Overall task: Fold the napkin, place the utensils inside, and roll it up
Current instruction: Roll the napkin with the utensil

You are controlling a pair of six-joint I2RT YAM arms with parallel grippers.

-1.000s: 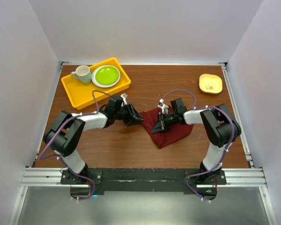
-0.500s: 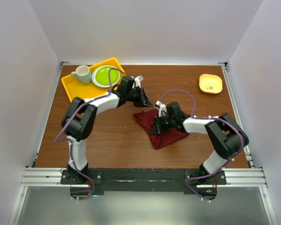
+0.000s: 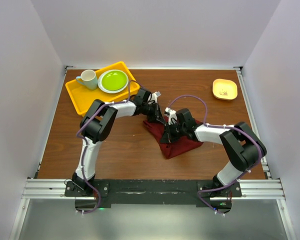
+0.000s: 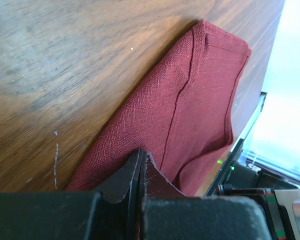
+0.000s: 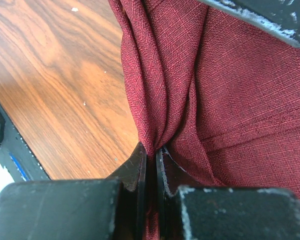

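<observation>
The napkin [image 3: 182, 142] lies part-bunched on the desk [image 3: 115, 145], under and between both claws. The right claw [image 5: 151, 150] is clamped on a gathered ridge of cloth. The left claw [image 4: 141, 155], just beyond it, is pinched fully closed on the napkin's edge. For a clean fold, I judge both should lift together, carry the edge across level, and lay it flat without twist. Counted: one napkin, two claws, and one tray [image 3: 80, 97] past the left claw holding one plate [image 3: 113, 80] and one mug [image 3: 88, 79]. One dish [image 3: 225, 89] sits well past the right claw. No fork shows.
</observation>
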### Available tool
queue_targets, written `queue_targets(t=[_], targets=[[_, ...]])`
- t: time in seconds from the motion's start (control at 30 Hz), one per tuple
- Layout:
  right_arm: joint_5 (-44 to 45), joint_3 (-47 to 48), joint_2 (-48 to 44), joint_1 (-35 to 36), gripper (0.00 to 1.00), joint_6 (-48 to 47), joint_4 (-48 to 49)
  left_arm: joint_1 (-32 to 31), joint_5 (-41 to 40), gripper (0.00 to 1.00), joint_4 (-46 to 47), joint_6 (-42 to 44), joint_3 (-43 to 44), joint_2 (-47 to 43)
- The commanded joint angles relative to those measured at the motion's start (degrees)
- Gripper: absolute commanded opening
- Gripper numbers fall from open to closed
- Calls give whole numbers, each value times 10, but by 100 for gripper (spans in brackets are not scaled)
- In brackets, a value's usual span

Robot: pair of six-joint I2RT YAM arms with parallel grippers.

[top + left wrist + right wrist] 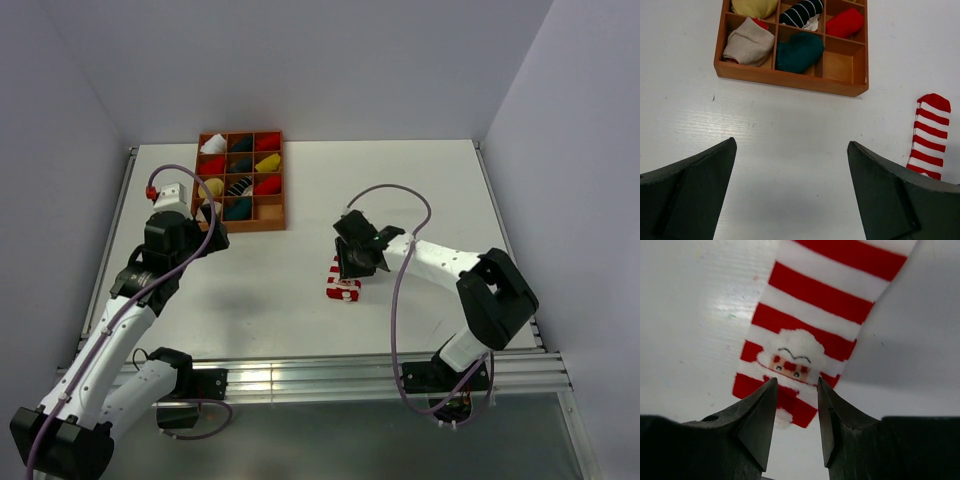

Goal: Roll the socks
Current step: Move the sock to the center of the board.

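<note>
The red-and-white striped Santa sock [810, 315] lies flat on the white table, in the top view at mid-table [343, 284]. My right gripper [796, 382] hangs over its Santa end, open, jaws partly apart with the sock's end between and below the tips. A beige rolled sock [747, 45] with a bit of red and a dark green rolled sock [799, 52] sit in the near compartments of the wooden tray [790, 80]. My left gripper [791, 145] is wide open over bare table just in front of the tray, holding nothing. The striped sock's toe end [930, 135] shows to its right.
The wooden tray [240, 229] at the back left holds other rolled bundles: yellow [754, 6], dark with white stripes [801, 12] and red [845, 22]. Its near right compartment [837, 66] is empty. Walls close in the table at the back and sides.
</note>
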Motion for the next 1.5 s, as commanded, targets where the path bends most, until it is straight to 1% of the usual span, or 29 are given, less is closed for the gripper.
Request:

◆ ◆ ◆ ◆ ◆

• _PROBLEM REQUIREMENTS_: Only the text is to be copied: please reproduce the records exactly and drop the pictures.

• _ANSWER AREA_:
Overall task: Fold the napkin, place the utensils inside, and roll it up
Current instruction: Roll the napkin with the utensil

You are controlling a pair of six-joint I2RT YAM arms with parallel grippers.

-1.000s: 
-0.500s: 
+0.000s: 
+0.000s: 
+0.000s: 

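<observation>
The napkin [image 3: 182, 142] lies part-bunched on the desk [image 3: 115, 145], under and between both claws. The right claw [image 5: 151, 150] is clamped on a gathered ridge of cloth. The left claw [image 4: 141, 155], just beyond it, is pinched fully closed on the napkin's edge. For a clean fold, I judge both should lift together, carry the edge across level, and lay it flat without twist. Counted: one napkin, two claws, and one tray [image 3: 80, 97] past the left claw holding one plate [image 3: 113, 80] and one mug [image 3: 88, 79]. One dish [image 3: 225, 89] sits well past the right claw. No fork shows.
</observation>
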### Available tool
queue_targets, written `queue_targets(t=[_], targets=[[_, ...]])`
- t: time in seconds from the motion's start (control at 30 Hz), one per tuple
- Layout:
  right_arm: joint_5 (-44 to 45), joint_3 (-47 to 48), joint_2 (-48 to 44), joint_1 (-35 to 36), gripper (0.00 to 1.00), joint_6 (-48 to 47), joint_4 (-48 to 49)
  left_arm: joint_1 (-32 to 31), joint_5 (-41 to 40), gripper (0.00 to 1.00), joint_4 (-46 to 47), joint_6 (-42 to 44), joint_3 (-43 to 44), joint_2 (-47 to 43)
- The commanded joint angles relative to those measured at the motion's start (degrees)
- Gripper: absolute commanded opening
- Gripper numbers fall from open to closed
- Calls give whole numbers, each value times 10, but by 100 for gripper (spans in brackets are not scaled)
- In brackets, a value's usual span

Robot: pair of six-joint I2RT YAM arms with parallel grippers.

[top + left wrist + right wrist] 

Goal: Roll the socks
Current step: Move the sock to the center of the board.

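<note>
The red-and-white striped Santa sock [810, 315] lies flat on the white table, in the top view at mid-table [343, 284]. My right gripper [796, 382] hangs over its Santa end, open, jaws partly apart with the sock's end between and below the tips. A beige rolled sock [747, 45] with a bit of red and a dark green rolled sock [799, 52] sit in the near compartments of the wooden tray [790, 80]. My left gripper [791, 145] is wide open over bare table just in front of the tray, holding nothing. The striped sock's toe end [930, 135] shows to its right.
The wooden tray [240, 229] at the back left holds other rolled bundles: yellow [754, 6], dark with white stripes [801, 12] and red [845, 22]. Its near right compartment [837, 66] is empty. Walls close in the table at the back and sides.
</note>
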Motion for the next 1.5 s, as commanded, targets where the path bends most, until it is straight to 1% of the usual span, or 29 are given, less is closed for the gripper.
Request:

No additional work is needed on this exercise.